═══ Dataset content

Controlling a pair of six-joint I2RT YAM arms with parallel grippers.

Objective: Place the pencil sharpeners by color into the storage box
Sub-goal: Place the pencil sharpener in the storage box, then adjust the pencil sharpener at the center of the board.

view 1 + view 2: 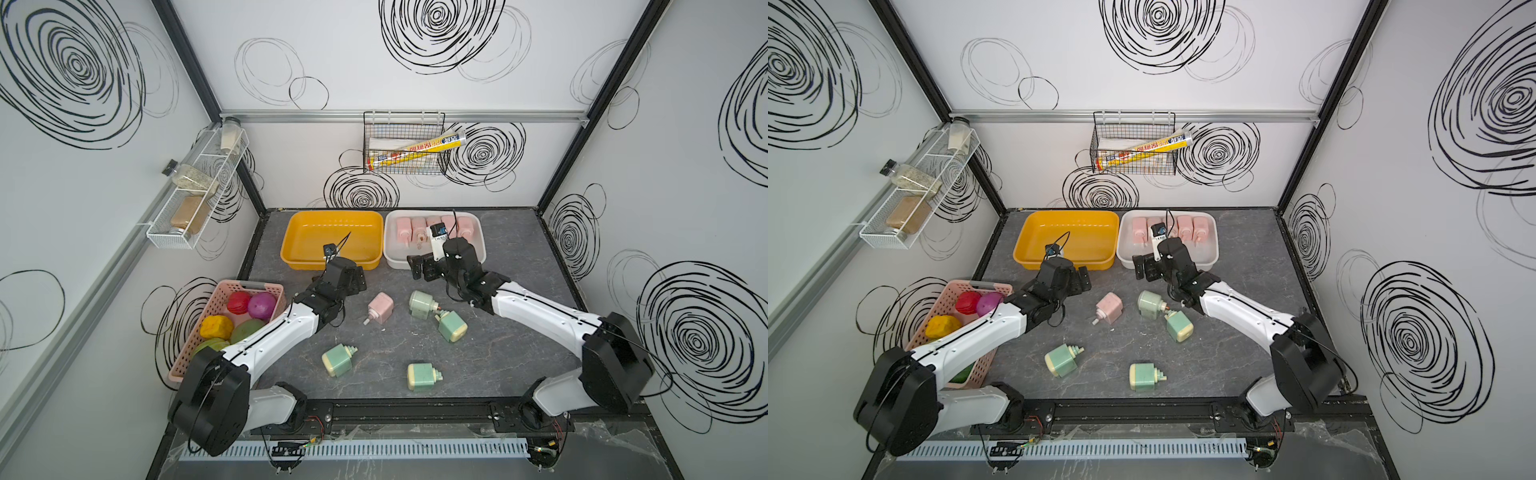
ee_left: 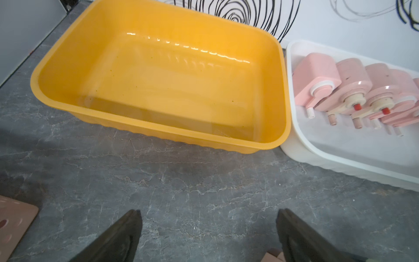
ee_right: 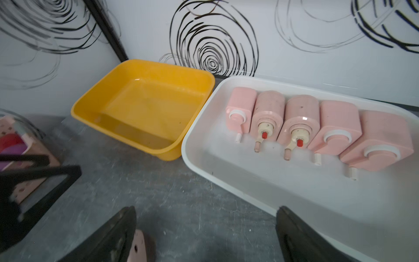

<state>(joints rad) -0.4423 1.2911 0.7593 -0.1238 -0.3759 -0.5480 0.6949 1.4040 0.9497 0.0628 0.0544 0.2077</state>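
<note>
Five pink sharpeners (image 3: 294, 127) lie in a row in the white box (image 3: 190, 149), grouped by color; one pink sharpener (image 1: 380, 308) and four green sharpeners (image 1: 337, 360) lie on the surface (image 1: 378, 386), the yellow box (image 2: 158, 132) presumably reserved for green, and my left hand (image 2: 208, 217) and right hand (image 3: 205, 215) hover open, empty.

Colour rundown: orange-yellow storage box (image 2: 158, 90), white storage box (image 3: 249, 181), and the pastel pink pencil sharpeners (image 3: 337, 118) in it, two showing red dots on cream nozzles. There's a loose pink sharpener (image 1: 381, 306) and mint green sharpeners (image 1: 337, 360) with cream ends. The tabletop (image 1: 386, 349) is dark grey marble with pale veins, and the walls (image 1: 332, 62) are white with black scribbled swirls.
</note>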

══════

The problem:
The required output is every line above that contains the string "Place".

Answer to this task:
Objective: Place the pencil sharpeners by color into the storage box
Sub-goal: Place the pencil sharpener in the storage box, then adjust the pencil sharpener at the center of the board.

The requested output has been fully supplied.